Nothing goes in the answer except the line that contains "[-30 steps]" and the lines after it to the end of the material below, unchanged.

--

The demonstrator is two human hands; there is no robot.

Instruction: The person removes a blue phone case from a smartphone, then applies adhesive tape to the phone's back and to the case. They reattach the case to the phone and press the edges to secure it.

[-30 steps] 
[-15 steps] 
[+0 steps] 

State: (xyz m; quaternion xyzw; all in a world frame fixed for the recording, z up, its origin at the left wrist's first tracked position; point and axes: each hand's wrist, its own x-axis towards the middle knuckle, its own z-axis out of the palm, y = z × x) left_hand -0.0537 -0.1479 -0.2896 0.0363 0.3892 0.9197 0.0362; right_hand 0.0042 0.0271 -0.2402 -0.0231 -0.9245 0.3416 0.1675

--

## Your solution
[-30 steps] 
[-15 steps] 
[+0 steps] 

State: (xyz m; quaternion xyzw; all in a world frame fixed for the recording, z up, its origin at the left wrist's first tracked position; point and axes: each hand's wrist, its own x-axis towards the middle knuckle, its own z-axis out of the palm, y = z × x) left_hand -0.0537 -0.1479 -0.2896 0.0363 0.3892 0.9197 0.0362; right_hand 0.0042 0.0271 -0.2402 -0.0231 -0.9245 0.3416 0.1675

The complete answer has been presented.